* _TASK REQUIREMENTS_
Every line of the material that includes the word "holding" is to be shown.

* _GIVEN ENTRIES_
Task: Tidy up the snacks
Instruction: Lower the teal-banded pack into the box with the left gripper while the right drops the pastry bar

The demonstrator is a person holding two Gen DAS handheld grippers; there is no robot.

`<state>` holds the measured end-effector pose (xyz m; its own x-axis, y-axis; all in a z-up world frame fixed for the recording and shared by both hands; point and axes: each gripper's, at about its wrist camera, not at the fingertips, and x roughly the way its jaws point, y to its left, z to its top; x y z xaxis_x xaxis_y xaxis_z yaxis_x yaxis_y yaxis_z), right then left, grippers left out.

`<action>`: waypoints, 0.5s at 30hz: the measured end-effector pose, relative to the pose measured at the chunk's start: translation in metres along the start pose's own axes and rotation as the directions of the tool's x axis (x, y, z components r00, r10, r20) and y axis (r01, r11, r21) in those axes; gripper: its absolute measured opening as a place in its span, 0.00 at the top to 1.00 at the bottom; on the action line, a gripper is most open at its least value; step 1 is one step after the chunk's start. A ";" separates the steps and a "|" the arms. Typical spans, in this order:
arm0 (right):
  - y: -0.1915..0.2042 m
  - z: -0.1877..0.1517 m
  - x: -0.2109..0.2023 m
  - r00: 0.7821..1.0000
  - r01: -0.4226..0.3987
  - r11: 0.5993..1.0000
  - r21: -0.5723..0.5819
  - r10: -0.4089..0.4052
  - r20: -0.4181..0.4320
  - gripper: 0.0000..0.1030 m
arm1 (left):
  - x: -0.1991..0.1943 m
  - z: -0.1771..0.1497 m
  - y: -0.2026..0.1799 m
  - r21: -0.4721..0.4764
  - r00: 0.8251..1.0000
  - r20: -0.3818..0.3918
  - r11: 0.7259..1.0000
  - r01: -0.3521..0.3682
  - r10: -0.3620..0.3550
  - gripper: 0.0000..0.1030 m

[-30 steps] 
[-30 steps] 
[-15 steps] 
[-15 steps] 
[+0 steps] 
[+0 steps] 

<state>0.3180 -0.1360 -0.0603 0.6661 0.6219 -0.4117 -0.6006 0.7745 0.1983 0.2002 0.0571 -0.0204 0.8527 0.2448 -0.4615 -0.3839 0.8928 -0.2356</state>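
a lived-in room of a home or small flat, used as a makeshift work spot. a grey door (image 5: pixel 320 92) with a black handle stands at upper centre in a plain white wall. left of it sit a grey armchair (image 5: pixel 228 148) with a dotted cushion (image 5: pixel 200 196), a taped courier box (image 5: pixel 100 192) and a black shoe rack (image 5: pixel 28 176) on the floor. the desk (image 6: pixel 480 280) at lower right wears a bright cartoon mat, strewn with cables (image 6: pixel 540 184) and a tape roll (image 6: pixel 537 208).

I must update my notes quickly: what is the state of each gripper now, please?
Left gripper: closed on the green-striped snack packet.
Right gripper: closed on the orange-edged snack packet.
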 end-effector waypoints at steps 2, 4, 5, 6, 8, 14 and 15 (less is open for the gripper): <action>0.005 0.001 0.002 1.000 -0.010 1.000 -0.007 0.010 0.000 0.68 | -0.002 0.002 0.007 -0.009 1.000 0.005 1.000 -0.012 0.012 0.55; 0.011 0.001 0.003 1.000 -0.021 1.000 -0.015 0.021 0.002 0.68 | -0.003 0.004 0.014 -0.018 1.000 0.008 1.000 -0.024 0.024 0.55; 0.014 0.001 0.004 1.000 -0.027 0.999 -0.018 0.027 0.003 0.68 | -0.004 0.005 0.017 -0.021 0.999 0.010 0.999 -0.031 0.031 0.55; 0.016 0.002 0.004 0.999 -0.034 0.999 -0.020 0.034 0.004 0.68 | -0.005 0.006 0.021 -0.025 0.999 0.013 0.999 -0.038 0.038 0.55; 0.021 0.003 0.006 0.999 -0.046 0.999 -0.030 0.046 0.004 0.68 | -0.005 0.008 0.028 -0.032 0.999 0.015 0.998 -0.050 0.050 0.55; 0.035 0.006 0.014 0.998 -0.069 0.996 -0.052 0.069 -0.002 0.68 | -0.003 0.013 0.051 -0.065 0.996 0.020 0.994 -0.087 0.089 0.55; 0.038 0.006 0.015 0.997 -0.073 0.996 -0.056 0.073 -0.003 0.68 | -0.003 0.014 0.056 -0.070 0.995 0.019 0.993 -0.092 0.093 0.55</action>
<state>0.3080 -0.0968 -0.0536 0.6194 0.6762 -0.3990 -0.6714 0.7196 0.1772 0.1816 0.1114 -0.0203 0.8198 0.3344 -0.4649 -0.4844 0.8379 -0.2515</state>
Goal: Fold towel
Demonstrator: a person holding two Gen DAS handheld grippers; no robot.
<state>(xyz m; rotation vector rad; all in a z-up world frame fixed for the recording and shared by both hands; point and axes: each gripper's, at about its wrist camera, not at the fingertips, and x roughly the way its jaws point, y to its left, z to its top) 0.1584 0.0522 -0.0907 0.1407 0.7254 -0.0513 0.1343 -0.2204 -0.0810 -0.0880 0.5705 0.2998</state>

* _ANSWER TO THIS PROBLEM_
The demonstrator is a person holding two Gen DAS handheld grippers; there is no robot.
Demonstrator: a person holding two Gen DAS handheld grippers; no robot.

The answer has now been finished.